Task statement —
How many lines of the listing below contain "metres"? State the number alone.

"""

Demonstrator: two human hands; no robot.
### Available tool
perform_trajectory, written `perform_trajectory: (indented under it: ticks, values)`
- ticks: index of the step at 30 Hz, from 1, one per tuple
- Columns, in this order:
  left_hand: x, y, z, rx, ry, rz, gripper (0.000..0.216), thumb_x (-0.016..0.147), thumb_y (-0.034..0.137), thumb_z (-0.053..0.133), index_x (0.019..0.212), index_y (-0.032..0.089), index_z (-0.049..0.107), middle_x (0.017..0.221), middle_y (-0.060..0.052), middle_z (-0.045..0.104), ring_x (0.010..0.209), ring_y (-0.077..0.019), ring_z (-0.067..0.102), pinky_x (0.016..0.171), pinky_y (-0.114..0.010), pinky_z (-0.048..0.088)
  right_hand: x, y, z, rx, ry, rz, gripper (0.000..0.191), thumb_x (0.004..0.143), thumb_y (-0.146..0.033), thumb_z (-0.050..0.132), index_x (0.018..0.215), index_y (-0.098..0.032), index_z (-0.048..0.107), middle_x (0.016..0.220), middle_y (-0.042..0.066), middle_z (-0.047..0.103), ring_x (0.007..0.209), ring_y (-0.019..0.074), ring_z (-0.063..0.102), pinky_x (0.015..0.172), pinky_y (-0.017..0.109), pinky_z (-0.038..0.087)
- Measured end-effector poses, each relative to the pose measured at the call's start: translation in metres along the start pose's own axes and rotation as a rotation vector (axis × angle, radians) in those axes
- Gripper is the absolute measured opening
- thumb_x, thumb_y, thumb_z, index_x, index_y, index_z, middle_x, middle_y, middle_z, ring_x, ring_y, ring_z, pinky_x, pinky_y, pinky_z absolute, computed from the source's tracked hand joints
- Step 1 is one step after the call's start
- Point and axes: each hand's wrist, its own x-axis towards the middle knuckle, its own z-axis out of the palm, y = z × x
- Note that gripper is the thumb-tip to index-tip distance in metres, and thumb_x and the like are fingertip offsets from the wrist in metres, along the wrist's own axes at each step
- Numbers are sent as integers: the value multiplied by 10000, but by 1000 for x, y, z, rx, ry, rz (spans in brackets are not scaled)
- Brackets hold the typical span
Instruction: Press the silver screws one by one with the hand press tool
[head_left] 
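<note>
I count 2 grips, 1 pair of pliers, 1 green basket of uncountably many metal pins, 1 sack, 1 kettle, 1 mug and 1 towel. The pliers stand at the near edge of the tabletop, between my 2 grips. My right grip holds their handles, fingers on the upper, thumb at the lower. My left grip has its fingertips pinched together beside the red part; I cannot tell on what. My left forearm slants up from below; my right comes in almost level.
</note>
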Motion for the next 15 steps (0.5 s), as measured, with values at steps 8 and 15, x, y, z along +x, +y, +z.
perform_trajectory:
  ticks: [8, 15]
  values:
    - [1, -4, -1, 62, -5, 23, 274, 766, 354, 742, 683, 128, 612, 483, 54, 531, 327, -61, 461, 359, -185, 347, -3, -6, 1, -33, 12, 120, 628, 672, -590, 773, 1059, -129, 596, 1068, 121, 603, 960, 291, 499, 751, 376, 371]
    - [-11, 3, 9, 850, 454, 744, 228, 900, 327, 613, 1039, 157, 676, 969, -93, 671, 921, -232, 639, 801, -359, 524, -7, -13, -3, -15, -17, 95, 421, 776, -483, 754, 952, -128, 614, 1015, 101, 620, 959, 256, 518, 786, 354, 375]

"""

Output for this exercise —
2